I like to tell people I had Mesto cat-evacced. It’s a play on medevac, the shorthand term for medical evacuation that every newcomer to the North soon learns. But it’s my cautionary tale (if you’ll pardon the pun) to pet owners who live in most towns North of 60 not to take their pet’s health and well being for granted. Yellowknife, Whitehorse and Dawson City are the only communities with resident veterinarians, while Iqaluit has intermittent service.
But other towns are hardly forsaken. Several vets make regular rounds in the North, including Dr. John Overell, who moved to Dawson after graduating in 1998 expecting to establish “a nice, quiet practice.” At first it was quiet. Then, a couple of years ago, his practice took off like wildfire.
“My philosophy is I’m part of the community and it’s part of my role to do everything I can,” he says. And now his ‘community’ has grown far beyond Dawson to include everywhere from Tuktoyaktuk, NWT in the north to Mayo in the central Yukon. He packs his whole clinic into his truck and drives in summer, switching to airplanes in winter.
The road trips are tough, with long days packed tight with procedures. Like other vets who make the rounds of communities by road or by air (places such as Iqaluit and Rankin Inlet are only served by air), appointments usually consist of examinations, vaccinations, spays and neuters, and dental work.
These are perfect opportunities for pet owners to have their animals checked over from the ease of their home communities. Prevention plays an even more critical role in safeguarding an animal’s health in a place with no immediate access to a vet. Dr. Dewey Stickney, a northern Alberta-based vet who spends about a week each month travelling the South Slave region of the NWT in his 20-metre-long mobile vet clinic, says about half the cases he sees could have been prevented: diseases that could have been avoided by a simple vaccination, dogs injured because they weren’t restrained while riding in moving vehicles.

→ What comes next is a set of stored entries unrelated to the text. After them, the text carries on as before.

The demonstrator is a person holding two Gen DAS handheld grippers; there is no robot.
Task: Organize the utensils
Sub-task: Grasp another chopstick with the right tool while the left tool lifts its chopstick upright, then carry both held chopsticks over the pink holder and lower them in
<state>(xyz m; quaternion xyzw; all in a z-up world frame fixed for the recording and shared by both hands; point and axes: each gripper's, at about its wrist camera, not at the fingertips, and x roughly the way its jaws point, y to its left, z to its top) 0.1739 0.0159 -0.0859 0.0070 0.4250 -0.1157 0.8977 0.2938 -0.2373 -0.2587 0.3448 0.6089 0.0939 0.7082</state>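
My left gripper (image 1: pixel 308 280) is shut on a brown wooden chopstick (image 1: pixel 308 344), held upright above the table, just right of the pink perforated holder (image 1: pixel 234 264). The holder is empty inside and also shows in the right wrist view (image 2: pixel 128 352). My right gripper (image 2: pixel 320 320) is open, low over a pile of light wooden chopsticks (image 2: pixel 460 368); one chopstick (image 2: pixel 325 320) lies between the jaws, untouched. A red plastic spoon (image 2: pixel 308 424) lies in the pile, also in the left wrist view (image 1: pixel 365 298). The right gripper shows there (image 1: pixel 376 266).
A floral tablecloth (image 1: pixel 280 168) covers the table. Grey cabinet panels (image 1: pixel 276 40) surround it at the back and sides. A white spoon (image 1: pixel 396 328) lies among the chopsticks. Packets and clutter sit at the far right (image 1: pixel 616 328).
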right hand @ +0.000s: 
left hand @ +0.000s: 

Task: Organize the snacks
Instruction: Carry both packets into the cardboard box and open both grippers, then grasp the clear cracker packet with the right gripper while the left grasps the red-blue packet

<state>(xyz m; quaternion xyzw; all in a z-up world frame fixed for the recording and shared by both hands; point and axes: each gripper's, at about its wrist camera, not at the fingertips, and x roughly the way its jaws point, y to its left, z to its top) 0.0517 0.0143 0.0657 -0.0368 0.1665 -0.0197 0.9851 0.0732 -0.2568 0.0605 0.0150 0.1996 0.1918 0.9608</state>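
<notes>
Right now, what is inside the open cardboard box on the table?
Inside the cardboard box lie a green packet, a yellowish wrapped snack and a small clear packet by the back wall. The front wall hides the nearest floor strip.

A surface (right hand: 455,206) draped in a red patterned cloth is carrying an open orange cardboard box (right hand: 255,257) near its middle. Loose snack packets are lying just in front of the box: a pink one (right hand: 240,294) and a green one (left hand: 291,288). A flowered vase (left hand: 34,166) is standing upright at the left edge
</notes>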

Preventable or not, when things do go wrong, a lot of owners stop at nothing to get their animal companions help. “They’ll track us down and drive to us. People will drive from Hay River to High Level (300 kilometres) without blinking,” he says. “We seem to be in the right place at the right time a lot of the time.”
When Kerri Bianic’s dog Chilkoot lost a fight with another canine a few years ago, her neck swelled up overnight. It turned out to be filled with blood. “So I packed her up and drove to Whitehorse,” recalls Bianic, who lives in Mayo. It was a four-hour drive each way and it was the dead of winter.
“It is kind of a nuisance, to have to drive (so far) in an emergency, but you’d do anything for your pet,” she says, adding Chilkoot made a full recovery. “It’s part of life up here...you just get on with it.”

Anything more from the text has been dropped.